Locate and copy each line in the data that contains the word "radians".

___ DATASET ENTRIES ___

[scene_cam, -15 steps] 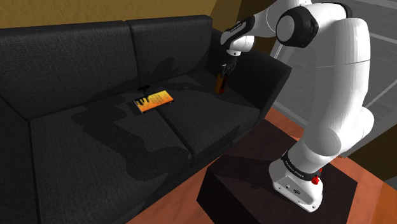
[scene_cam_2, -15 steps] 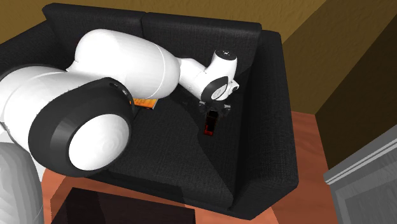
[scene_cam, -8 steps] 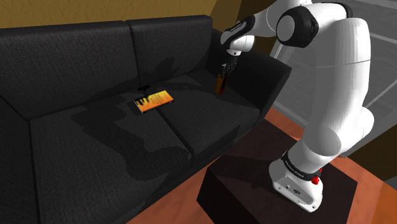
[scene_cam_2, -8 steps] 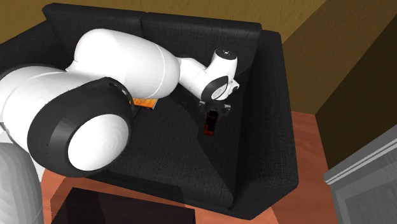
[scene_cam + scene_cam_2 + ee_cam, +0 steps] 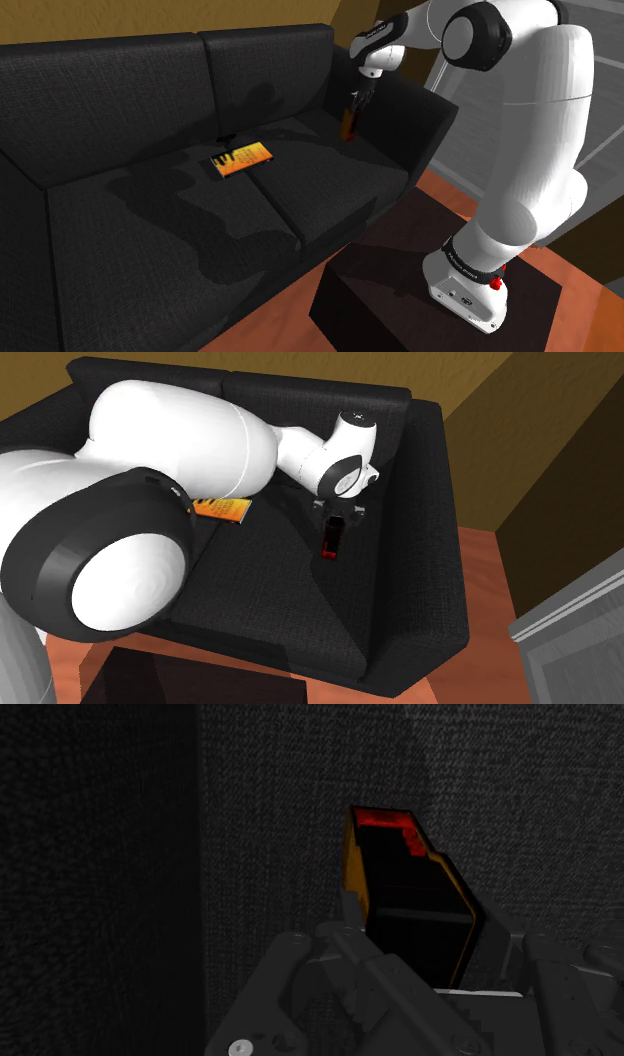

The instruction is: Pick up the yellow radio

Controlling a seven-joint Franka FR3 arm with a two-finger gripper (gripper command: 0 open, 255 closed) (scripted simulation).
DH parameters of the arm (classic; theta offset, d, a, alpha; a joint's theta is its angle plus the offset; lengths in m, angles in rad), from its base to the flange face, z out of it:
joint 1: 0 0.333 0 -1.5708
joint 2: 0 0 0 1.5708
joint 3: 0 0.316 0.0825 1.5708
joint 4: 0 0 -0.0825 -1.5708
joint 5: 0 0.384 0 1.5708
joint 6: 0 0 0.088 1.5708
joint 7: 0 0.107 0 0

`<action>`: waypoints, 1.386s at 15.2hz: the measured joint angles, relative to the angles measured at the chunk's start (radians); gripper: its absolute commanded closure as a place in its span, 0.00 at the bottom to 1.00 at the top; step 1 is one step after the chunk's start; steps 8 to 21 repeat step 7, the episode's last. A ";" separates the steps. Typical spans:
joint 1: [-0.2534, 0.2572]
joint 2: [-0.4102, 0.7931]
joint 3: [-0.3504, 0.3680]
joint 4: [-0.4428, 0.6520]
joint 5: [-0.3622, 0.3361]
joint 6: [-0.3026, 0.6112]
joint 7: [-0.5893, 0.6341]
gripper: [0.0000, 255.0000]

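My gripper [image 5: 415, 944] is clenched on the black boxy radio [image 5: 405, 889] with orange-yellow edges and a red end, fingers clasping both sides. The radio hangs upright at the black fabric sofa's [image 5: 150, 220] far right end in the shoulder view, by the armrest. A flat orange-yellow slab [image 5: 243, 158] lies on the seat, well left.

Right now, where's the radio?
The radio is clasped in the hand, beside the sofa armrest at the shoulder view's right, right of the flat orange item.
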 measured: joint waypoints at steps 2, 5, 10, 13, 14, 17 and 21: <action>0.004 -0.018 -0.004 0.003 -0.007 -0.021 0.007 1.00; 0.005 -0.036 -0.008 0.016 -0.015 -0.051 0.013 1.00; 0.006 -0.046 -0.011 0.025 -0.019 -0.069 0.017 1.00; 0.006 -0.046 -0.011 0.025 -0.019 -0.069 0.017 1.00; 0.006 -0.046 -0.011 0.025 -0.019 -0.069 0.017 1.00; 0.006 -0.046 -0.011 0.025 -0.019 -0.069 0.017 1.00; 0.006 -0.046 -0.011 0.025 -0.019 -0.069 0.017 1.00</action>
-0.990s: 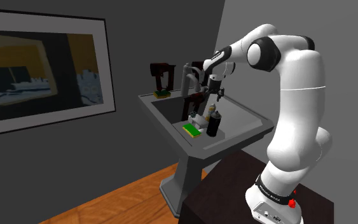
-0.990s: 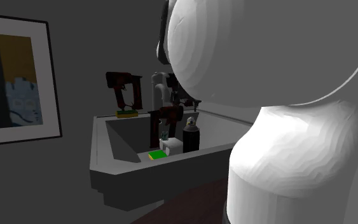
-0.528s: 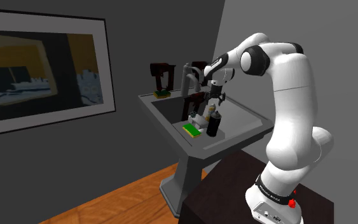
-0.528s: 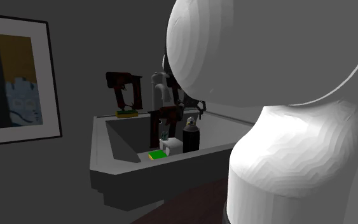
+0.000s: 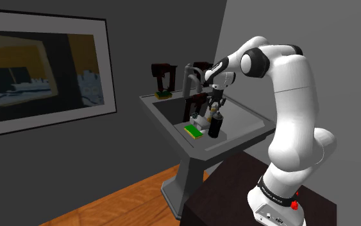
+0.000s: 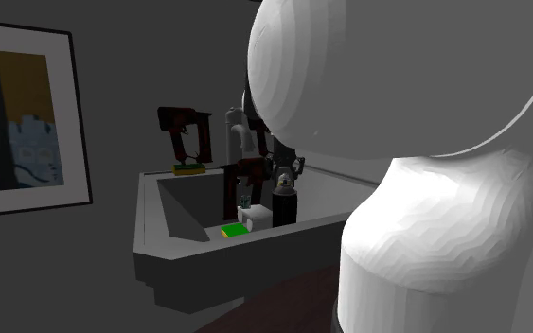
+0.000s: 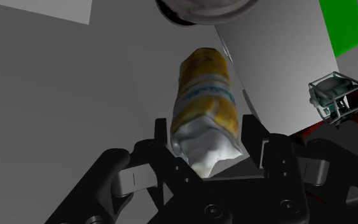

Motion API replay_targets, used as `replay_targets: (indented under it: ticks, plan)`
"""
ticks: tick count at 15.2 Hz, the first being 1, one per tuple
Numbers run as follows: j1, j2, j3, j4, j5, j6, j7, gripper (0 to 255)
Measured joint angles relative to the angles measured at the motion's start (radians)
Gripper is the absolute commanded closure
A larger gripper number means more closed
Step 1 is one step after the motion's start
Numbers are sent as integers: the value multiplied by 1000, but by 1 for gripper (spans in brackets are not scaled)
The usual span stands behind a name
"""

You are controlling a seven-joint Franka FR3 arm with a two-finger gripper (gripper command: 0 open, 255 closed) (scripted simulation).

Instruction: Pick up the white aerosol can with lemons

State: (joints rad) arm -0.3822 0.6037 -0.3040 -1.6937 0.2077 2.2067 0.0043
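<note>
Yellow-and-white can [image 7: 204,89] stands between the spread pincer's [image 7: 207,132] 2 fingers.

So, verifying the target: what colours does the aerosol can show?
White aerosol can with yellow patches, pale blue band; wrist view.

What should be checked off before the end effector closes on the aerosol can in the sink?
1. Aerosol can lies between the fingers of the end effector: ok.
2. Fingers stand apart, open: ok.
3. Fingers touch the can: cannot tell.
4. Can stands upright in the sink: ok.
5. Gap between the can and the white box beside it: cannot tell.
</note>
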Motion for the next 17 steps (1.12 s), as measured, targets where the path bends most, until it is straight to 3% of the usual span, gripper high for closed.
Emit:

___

## RESULT OF THE TASK
`<action>`: waypoints, 1.386s at 15.2hz: the measured joint angles, relative to the angles measured at the chunk's start (radians); gripper: its absolute commanded closure as a place in its span, 0.00 at the bottom to 1.00 at the top; step 1 is one step after the chunk's start; steps 8 to 21 repeat step 7, the episode's last. A ";" separates the steps. Typical spans:
Measured joint angles relative to the angles measured at the motion's start (radians)

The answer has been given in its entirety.